Economic sanctions are financial and trade-related penalties imposed by one entity (a country, company, or individual) on another to exert economic, political, and diplomatic pressure. They are designed to change a targeted entity’s behavior by changing its cost-benefit analysis.
To be effective, sanctions need to make compliance more expensive than non-compliance. To do so, they typically rely on one or more of the following mechanisms:
Asset Freezes and Seizures: By preventing sanctioned entities from owning, selling, or transferring assets, these measures aim to raise the cost of their policies and coerce them into accepting more desirable ones. They can be applied to specific individuals or companies as well as to entire countries.
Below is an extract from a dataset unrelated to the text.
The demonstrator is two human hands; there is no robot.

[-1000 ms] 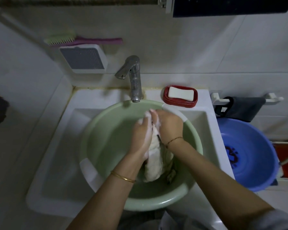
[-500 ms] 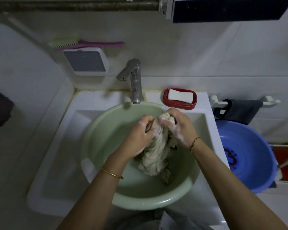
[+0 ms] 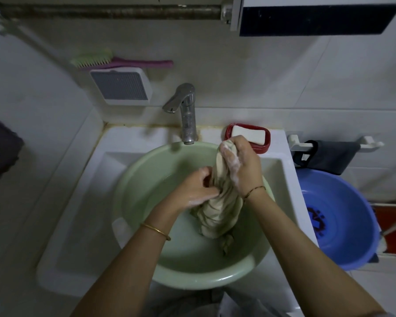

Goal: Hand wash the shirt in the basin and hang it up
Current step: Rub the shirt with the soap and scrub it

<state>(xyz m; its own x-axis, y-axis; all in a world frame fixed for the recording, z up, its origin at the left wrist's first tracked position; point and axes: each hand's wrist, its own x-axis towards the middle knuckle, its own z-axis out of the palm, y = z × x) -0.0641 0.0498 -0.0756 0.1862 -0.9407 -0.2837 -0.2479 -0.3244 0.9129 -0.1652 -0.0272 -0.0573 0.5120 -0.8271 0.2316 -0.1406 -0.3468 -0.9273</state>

Export Bans: By preventing the export of goods or services, these measures seek to deprive sanctioned entities of their primary revenue source and create disincentives for the behavior they are targeting. They can also be used to prevent foreign governments from acquiring technology from sanctioned companies, as in the case of the US CoCom embargo on Soviet Union tech exports.
Unlike other policy instruments, such as military strikes and drone attacks, the effectiveness of sanctions is often highly dependent on the cooperation of the sanctioned party. This is because the more nations that agree to and enforce a set of sanctions, the greater their impact. Moreover, a set of sanctions can be more powerful when they are designed to target the ruling regime in a country. However, the effectiveness of a regime-targeting sanction strategy is particularly challenging to design.